Jason Desanto, Senior Lecturer in the Northwestern School of Law and a speechwriter in national and state politics

Inauguration Day 2013 coincides with the celebration of Dr. Martin Luther King Jr’s birthday.

Beneath the statue of Martin Luther King Jr in Washington D.C., celebrities and civil rights leaders stood side by side Sunday at a special ceremony honoring Kind.

Revered Jesse Jackson and Martin Luther King III spoke about the importance of the MLK monument and their excitement about the second inauguration of President Barack Obama.

Actor and singer Jamie Foxx shared and inspirational song and comedian Chris Tucker gave an impromptu impression.

Reverend Jackson brought a more serious tone, looking forward to inauguration day, but reminding the audience about the problems in America everyday.

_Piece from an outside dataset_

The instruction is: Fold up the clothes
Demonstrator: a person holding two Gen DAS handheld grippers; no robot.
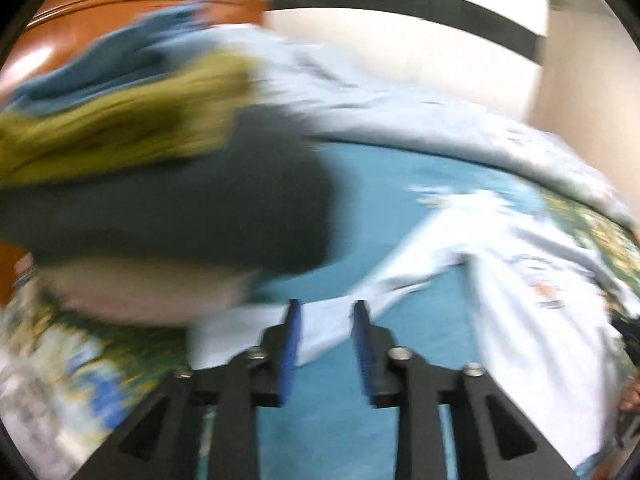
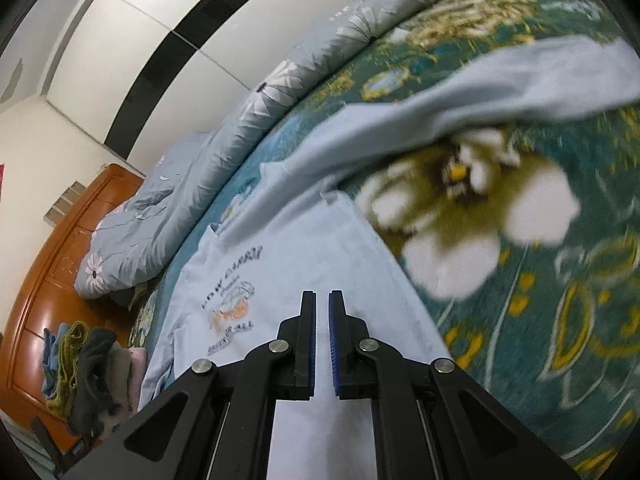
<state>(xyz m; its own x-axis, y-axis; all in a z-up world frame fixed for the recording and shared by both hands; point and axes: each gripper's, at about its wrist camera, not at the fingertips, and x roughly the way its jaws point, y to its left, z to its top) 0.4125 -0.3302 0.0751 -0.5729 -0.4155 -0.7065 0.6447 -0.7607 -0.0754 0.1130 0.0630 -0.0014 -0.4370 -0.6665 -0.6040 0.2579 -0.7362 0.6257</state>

“Lest we forget there is a Chicago, (where) 506 killed last year,” he said.  “We must stop the killing everywhere.”

Reverend Jackson added that the Civil Rights movement wasn’t just about racial equality. He says until all Americans have equal access to education, healthcare and economic opportunity, even with a black president, Martin Luther King’s dream is not fulfilled.

Barack Obama was sworn into office Sunday morning during a private ceremony.

Chief Justice John Roberts delivered the oath at the White House to President Obama for a second term.

Just prior, Justice Sonia Sotomayor swore in Joe Biden to another four years as vice president, becoming the first Latina jurist to administer an inaugural oath.

Biden was instrumental in Sotomayor’s vetting and ultimate selection by Obama for the high court and said it was an “incredible honor” for him to have her deliver the oath.

The justice told CNN’s Soledad O’Brien on Friday that she was not feeling anxious about the inaugural duties, but rather viewing the responsibilities as “surreal.”

“I was thinking just a couple of days ago, if I think back when I was a kid which of the two would seem more improbable to me I realized each one was so far fetched that I couldn’t have imagine either,” she said—sitting on the Supreme Court “and swearing in the vice president in front of the nation and the world.”

Sunday’s vice presidential inauguration at the Naval Observatory, where Biden lives, was moved up to accommodate Sotomayor’s scheduling conflict.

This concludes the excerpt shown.